-- Task material --

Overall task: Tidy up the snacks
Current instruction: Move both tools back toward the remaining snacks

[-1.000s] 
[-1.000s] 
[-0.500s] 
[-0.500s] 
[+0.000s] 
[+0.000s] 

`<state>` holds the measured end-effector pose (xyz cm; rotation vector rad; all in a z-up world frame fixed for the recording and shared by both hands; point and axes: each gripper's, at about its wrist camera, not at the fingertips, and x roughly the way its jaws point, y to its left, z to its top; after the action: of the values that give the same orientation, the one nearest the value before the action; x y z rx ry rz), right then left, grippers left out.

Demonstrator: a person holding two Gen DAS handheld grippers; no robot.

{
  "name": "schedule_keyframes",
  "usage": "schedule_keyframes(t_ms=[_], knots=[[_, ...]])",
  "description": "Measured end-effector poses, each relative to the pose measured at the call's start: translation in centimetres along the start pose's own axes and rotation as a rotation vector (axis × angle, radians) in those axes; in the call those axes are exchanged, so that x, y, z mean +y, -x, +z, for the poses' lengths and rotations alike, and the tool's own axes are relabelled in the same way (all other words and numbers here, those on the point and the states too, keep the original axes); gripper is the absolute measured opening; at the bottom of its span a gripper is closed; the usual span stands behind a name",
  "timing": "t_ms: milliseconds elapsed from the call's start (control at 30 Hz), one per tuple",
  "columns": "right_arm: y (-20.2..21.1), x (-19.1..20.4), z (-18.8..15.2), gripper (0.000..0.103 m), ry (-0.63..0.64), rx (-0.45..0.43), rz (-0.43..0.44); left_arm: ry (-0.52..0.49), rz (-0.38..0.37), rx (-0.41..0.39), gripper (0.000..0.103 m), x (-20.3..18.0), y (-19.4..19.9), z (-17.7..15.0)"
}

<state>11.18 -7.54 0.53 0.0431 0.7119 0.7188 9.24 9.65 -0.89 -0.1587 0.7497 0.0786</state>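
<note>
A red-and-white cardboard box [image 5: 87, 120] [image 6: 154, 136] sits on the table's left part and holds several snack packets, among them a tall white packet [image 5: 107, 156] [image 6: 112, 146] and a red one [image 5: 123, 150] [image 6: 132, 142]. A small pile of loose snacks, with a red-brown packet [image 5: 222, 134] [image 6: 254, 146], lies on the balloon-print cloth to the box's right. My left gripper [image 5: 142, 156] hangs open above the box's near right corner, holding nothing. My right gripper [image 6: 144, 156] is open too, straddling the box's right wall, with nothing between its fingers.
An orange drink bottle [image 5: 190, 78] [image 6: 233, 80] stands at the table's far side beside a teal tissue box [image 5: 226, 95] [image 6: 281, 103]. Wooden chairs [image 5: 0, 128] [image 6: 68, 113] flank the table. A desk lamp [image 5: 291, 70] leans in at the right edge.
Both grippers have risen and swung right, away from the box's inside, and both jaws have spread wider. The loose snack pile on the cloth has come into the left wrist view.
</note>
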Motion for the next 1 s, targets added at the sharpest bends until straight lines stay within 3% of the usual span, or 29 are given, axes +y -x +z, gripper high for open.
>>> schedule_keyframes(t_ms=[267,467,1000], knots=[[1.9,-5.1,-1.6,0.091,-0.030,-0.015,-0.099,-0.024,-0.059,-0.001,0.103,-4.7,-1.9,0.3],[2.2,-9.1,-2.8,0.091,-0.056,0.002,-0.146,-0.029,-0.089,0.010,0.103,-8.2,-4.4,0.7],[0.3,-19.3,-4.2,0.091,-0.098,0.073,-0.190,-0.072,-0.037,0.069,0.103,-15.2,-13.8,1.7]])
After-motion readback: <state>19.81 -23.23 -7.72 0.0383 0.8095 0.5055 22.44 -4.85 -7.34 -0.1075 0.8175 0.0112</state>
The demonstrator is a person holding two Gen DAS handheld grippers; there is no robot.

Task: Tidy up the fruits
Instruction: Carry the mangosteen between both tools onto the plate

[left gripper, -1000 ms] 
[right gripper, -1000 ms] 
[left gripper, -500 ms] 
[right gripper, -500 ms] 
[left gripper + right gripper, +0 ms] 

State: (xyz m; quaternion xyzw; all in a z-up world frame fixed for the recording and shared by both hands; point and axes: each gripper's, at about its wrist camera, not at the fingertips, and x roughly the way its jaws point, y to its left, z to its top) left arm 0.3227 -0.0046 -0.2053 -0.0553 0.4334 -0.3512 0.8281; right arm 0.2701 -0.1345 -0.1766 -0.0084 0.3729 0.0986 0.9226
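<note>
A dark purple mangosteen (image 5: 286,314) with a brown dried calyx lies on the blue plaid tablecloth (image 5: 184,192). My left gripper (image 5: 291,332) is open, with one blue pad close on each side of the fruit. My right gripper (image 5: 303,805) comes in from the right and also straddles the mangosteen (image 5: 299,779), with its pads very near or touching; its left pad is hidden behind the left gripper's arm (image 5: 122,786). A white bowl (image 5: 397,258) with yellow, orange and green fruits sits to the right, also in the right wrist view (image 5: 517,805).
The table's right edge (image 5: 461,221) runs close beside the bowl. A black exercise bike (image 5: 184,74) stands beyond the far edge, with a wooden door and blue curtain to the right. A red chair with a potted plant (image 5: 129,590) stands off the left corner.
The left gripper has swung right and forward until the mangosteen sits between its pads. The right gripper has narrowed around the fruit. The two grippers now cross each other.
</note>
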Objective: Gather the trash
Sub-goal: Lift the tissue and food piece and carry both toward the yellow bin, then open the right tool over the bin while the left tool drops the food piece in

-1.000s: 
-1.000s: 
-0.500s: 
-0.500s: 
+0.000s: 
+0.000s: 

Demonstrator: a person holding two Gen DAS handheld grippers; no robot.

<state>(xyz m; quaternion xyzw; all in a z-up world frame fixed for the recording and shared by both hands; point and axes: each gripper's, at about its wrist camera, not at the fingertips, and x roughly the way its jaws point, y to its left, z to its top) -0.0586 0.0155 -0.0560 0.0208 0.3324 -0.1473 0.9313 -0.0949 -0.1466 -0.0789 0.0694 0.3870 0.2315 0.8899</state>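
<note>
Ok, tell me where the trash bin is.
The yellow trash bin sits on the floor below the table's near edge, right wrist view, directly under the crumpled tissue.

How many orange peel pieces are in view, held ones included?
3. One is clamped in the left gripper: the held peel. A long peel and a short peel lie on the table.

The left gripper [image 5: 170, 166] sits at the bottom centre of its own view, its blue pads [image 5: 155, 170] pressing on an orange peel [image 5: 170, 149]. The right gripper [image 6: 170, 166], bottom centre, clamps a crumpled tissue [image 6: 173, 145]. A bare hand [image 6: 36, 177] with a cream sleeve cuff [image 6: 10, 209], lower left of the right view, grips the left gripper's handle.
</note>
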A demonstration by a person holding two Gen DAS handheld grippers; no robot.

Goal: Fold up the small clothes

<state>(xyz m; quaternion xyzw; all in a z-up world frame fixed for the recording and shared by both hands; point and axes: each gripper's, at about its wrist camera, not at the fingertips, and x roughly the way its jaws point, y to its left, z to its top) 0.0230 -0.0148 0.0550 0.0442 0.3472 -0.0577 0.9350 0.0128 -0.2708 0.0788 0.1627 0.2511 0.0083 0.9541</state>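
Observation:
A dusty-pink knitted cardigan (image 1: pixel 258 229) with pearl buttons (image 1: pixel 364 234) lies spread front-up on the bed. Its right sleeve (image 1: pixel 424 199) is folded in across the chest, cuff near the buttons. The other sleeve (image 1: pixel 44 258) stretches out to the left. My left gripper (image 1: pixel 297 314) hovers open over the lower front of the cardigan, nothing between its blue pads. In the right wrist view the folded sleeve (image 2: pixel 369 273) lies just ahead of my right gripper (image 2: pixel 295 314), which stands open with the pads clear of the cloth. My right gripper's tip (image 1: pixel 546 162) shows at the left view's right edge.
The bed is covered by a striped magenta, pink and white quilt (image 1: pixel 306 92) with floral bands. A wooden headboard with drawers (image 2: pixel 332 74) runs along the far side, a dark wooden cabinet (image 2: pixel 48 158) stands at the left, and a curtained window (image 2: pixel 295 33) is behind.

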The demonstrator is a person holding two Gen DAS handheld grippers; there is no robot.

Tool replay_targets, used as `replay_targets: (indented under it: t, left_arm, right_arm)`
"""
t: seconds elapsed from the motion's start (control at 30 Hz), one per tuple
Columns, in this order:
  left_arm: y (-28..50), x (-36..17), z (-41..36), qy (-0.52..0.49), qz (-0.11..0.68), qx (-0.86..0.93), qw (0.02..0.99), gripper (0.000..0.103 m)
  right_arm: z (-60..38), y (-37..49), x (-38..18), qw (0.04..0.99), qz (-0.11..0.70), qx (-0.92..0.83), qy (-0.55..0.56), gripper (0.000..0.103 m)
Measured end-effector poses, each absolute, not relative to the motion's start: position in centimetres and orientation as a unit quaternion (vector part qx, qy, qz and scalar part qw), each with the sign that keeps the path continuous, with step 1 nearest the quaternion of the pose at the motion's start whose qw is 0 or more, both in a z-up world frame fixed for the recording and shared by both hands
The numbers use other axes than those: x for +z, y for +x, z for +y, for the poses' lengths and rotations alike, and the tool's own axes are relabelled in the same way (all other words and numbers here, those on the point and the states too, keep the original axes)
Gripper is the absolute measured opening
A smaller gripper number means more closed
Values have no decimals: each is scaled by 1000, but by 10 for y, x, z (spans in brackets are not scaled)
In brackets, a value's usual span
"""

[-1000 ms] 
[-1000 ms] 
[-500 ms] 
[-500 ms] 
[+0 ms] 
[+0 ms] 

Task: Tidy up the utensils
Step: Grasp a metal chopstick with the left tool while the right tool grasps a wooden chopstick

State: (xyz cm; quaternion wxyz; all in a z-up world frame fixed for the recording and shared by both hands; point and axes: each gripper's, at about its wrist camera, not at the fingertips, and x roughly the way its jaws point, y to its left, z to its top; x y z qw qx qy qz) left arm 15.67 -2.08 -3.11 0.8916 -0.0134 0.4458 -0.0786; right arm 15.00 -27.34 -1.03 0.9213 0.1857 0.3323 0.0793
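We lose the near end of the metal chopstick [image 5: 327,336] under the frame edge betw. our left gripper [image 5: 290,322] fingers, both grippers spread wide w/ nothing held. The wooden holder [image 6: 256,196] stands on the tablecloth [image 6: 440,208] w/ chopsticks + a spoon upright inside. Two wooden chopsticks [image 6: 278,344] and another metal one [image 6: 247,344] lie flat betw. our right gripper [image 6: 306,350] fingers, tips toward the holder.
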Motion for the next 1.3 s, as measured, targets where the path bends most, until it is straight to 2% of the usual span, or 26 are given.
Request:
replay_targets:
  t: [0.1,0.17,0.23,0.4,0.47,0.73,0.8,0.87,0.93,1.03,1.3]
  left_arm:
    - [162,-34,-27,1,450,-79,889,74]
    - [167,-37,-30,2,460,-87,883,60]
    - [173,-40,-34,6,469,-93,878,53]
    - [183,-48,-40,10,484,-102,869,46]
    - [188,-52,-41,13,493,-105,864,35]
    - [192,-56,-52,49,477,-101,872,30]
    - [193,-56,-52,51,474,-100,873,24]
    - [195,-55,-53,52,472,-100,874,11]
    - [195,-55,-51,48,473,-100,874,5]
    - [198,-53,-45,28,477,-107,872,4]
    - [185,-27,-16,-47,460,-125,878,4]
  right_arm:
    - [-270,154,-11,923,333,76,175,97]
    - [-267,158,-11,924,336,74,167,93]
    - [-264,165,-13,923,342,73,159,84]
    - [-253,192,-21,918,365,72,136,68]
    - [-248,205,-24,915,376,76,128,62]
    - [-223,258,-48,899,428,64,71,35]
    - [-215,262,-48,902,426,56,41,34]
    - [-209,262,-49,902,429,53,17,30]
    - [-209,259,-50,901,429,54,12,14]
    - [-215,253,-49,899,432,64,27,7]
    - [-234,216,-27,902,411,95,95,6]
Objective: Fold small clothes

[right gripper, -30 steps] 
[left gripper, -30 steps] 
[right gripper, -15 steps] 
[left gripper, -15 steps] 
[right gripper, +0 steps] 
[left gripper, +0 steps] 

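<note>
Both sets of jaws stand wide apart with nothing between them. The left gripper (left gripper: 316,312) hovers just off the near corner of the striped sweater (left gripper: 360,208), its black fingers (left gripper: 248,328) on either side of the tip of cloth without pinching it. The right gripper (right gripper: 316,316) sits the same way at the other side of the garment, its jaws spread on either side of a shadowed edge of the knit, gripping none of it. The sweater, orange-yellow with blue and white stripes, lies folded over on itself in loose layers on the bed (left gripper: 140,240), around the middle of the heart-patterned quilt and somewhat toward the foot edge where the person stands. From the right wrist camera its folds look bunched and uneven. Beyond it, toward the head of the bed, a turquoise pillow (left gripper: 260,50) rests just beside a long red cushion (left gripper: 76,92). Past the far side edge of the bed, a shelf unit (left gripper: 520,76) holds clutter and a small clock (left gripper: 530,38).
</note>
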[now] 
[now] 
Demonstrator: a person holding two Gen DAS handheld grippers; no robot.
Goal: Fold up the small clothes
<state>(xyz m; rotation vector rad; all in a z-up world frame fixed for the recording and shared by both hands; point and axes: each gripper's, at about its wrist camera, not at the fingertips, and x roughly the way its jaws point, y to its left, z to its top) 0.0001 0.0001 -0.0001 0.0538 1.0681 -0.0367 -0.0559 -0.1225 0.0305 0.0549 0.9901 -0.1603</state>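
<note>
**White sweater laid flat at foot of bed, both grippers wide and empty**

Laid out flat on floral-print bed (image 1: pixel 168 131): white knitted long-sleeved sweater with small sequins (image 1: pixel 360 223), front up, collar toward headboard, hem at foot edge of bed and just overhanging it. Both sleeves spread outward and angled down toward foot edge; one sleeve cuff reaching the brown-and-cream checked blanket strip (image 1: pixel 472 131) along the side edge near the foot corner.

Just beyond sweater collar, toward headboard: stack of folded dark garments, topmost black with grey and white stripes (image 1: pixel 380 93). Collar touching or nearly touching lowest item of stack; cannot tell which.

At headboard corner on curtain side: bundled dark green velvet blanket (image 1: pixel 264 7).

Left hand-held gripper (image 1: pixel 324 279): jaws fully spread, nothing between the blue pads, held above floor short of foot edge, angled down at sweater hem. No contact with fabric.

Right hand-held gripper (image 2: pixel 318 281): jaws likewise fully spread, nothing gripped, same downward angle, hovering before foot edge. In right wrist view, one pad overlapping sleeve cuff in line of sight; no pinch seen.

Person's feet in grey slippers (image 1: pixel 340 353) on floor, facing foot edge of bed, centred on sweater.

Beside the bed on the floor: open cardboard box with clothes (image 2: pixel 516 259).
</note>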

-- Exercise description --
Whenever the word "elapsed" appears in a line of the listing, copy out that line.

-- Task response --
  "timing": "t_ms: milliseconds elapsed from the call's start (control at 30 Hz), one per tuple",
t: seconds elapsed from the motion's start (control at 30 Hz), one per tuple

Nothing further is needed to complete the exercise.